We talked to a sleep doctor who says the best version of yourself begins with a good night’s rest.

Dr. Abid Bhat will put you to sleep. Literally. Not because he’s boring. Quite the contrary. He’s an engaging man, lively and quick to laugh. Bhat will put you to sleep because you want it. Because you need it. Because your body falls apart without it, and because Bhat is passionately committed to his work.

That passion radiates off him. It’s evident when we meet on a wet winter afternoon at his office in southern Shawnee, in the squat, stucco-coated building that houses his Sweet Sleep Studio. He is a professor at the UMKC School of Medicine and a member of Your Wellness Connection, a collective of medical and therapeutic professionals offering alternative treatments like acupuncture, chiropractic and massage therapy, along with traditional Western medicine. The place is charming and fragrant. There’s an aura of care and attention to detail.

“Twenty-five years ago, 1998, I came to this country,” he tells me. His voice bounces with the lilting accent of his native Kashmir, a contested area between India and Pakistan.

Buffalo was his first stop, and Bhat shudders to remember the winters there. He moved to Kansas City in 2006, but not before a change in career. Sleep, he explains, was not his first love. He began his practice as a pulmonary critical care doctor.

“So I deal with patients who are very sick in the ICU, okay?” he says. “But what I found was every time I step into the clinic, every patient, literally every patient, has some sleep issues.”

The light bulb moment, he says, came when he helped a man go to bed with his wife. That’s not a euphemism.

“A patient came to me with a history of heart failure,” he says. “The wife said that they hadn’t shared the same bedroom in ten years. His snoring was too loud.”

Helping him, Bhat says, didn’t just give the man better heart health—it changed the trajectory of his marriage. It was a gift of love, and Bhat saw a new path.

After a fellowship in Sleep Medicine from the University at Buffalo, Bhat moved to KC, later tacking on an MBA from the Bloch School.
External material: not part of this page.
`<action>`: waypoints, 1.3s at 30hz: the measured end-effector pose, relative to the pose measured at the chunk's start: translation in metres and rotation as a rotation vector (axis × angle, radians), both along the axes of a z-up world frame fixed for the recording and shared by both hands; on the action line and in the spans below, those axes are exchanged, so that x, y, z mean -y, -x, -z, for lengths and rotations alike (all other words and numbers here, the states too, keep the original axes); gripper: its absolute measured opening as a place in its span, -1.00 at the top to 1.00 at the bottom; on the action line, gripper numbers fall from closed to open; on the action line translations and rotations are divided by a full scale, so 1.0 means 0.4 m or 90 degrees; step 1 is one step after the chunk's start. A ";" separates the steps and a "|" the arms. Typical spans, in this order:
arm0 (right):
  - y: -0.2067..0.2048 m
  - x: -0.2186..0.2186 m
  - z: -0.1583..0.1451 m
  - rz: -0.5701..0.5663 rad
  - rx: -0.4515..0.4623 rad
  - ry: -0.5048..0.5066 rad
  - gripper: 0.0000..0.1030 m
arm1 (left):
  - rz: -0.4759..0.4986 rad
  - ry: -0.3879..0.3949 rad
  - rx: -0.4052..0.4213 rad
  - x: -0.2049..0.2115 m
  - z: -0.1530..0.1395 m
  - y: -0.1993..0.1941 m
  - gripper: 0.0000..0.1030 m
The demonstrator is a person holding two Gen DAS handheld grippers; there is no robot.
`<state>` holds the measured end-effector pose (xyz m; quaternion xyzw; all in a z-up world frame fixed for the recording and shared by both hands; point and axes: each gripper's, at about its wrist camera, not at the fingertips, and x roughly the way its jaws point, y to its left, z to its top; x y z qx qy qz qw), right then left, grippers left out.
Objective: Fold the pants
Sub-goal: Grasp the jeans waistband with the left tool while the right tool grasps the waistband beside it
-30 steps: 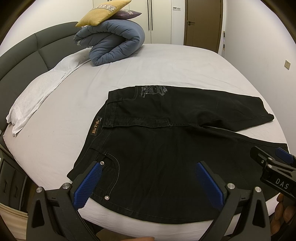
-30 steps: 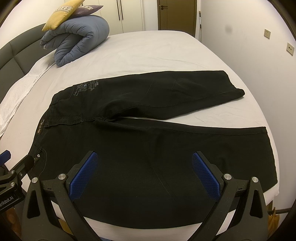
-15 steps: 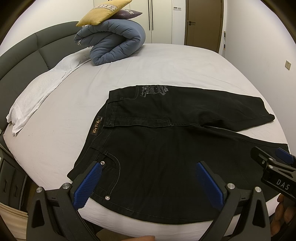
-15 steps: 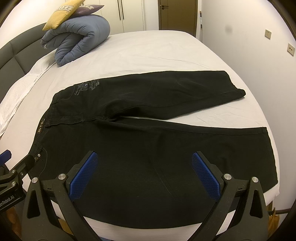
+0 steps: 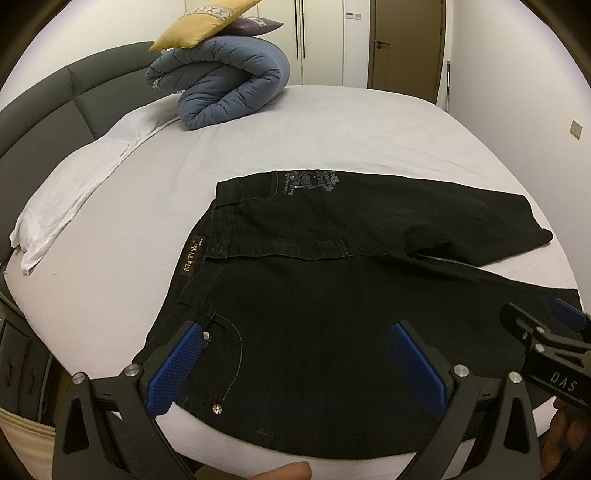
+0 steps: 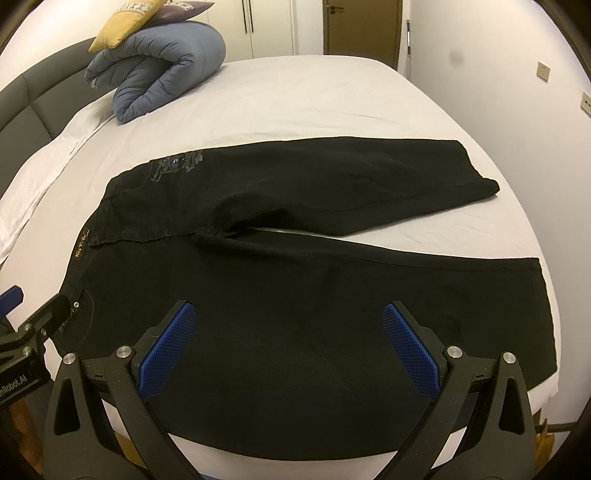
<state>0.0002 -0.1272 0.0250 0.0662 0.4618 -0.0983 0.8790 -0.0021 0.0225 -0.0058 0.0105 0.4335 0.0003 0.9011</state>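
Black denim pants (image 5: pixel 332 295) are lying spread flat on the white-sheeted bed (image 5: pixel 295 140), waistband pointing toward the dark padded headboard (image 5: pixel 55 107), both legs fanning out toward the opposite edge. Left tongs (image 5: pixel 295 362) are hovering with their blue-padded jaws spread wide over the near hip pocket, gripping nothing. Right tongs (image 6: pixel 291 347) are hanging likewise wide apart above the nearer leg, also empty. Rolled grey-blue duvet (image 6: pixel 159 70) is sitting at the far end of the bed, carrying a yellow cushion (image 6: pixel 125 22).
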 end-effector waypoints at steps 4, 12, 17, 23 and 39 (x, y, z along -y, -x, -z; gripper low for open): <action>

In the nearly two decades since, he has provided medical care to people with various sleep disorders.

He is adamant that he is not a “snoring doctor,” sounding a bit disdainful of the idea. There are 70 different sleep disorders, he notes, and he treats them all. One of the fascinating things about his practice, in fact, is how wide-ranging it is. For so many doctors, medicine has grown ever more specialized. They just do elbows, knees or noses. For Bhat, medicine is deep and broad in scope—holistic, even.

“That’s my differentiation from the other doctors in this town,” he says. “I blend Western medicine and holistic medicine. They both have a place. I have practiced Western medicine for 25 years. I see the limitations and I see the advantages.”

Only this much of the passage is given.